Li Jun, Li Xu, Tai Xi-Sheng, Tuo Xin-Ying, Zhou Fa-Yuan, Rong Yi-Jing, Zang Fei
School of Environment and Urban Construction, Lanzhou City University, Lanzhou, 730070, China.
College of Pastoral Agriculture Science and Technology, Lanzhou University, Lanzhou, 730020, China.
Sci Rep. 2025 May 20;15(1):17451. doi: 10.1038/s41598-025-02307-1.

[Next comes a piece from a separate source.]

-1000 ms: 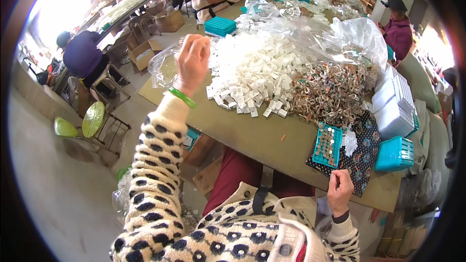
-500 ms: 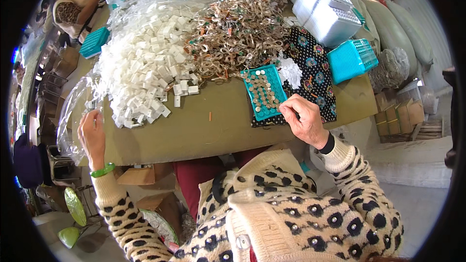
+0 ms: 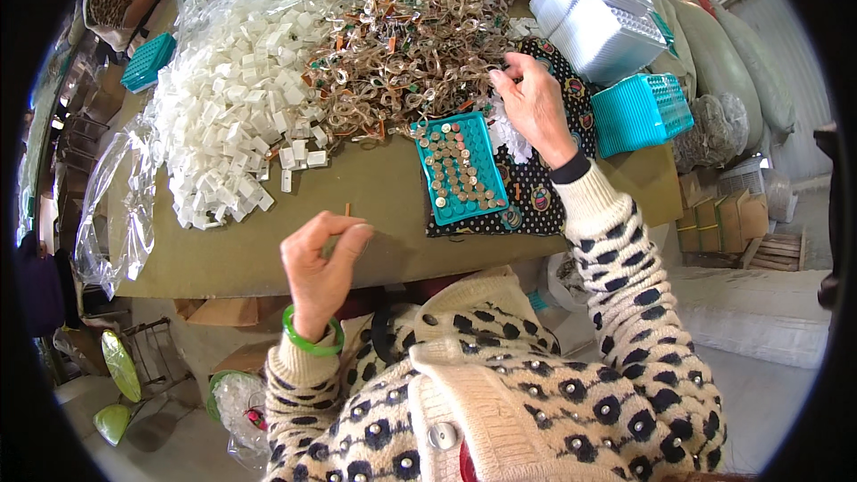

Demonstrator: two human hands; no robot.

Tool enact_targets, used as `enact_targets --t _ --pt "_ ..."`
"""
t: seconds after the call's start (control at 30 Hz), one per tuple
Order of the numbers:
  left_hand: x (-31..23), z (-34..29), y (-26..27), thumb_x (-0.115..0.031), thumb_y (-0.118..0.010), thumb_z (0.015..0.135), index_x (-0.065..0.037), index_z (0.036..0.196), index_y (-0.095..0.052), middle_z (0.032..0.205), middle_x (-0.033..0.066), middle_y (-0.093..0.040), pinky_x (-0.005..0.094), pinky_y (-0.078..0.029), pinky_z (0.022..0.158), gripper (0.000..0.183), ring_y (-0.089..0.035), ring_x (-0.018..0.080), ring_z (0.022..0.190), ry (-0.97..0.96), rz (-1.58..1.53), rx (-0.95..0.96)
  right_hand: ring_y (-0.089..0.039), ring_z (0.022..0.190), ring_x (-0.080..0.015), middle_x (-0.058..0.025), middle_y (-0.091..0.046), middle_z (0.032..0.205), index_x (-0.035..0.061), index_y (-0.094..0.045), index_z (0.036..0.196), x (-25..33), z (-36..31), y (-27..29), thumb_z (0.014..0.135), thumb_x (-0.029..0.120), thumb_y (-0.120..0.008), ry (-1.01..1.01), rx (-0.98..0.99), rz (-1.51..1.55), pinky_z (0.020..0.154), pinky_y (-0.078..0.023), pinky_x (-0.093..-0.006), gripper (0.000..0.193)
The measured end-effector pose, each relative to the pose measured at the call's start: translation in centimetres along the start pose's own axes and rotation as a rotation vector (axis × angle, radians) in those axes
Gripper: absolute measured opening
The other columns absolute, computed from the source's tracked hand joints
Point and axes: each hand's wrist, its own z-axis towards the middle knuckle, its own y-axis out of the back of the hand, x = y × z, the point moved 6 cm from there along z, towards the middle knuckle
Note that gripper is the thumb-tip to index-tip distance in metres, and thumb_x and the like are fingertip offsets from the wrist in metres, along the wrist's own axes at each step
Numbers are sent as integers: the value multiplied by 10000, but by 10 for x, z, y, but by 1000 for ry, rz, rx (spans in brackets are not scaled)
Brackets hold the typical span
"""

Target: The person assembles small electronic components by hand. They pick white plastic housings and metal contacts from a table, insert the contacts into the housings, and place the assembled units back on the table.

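My right hand is at the right edge of a heap of small clear-brown plastic loops, some with orange or green bits. Its thumb and forefinger are bent together at the heap; whatever they hold is too small to make out. Near the table's front edge is my left hand, a green bangle at its wrist. Those fingers are curled, with the thumb pressed to them, hiding what may be inside. Between the hands lies a teal tray of round pockets, many holding small round metallic pieces.
White plastic pieces are heaped on the left, under clear film. A patterned black cloth lies beneath the tray, with white scraps on it. Stacked teal trays and pale trays stand right; another person is far left.
My right hand has left the teal tray's right side and reached forward to the loop heap. My left hand has swung in from the far left toward the middle of the table's front edge.
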Motion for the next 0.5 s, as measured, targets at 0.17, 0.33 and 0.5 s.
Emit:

The accumulation of heavy metal(loid)s (HMs) in the soils of urban parks in industrial cities has raised global concerns because of their environmental and health impacts. However, traditional deterministic assessments commonly overlook uncertainties in pollution evaluation, failing to accurately quantify source-specific contributions and associated risks. This study combines multivariate statistical methods, machine learning techniques, and positive matrix factorization (PMF) with Monte Carlo simulation to investigate HM sources, probabilistic pollution levels, source-based ecological risks, and population-specific health hazards in seven urban parks in a nickel-based mining city in China. Results showed that average concentrations of Cd (0.53 mg/kg), Cr (77.72 mg/kg), Cu (171.15 mg/kg), Hg (0.03 mg/kg), Ni (125.42 mg/kg), Pb (27.13 mg/kg), and Zn (81.97 mg/kg) exceeded their background values, except for As (11.85 mg/kg), particularly for Cd, Cu, and Ni, with exceedance rates of 98.46%, 100.00%, and 100.00%, respectively. Probabilistic assessments revealed that pollution levels were particularly high due to Cd, Cu, and Ni. Source apportionment using PMF, correlation analysis, hierarchical cluster analysis, and super-clustering of self-organizing maps identified fertilizers and pesticides (19.33%), industrial atmospheric deposition (21.13%), mining and agrochemicals (16.41%), and mining and transport activities (43.13%) as the major pollution sources. Probabilistic ecological risk assessments showed significant risks from Cd, Hg, and Cu. Non-carcinogenic risks were negligible, while carcinogenic risks were cautionary, especially for children. Mining and transportation activities were the main contributors to ecological risks, while fertilizers, pesticides, and Ni were the primary health risk factors. This study provides a robust framework to improve the accuracy of risk evaluation and offers valuable guidance for targeted interventions and sustainable management of urban soils.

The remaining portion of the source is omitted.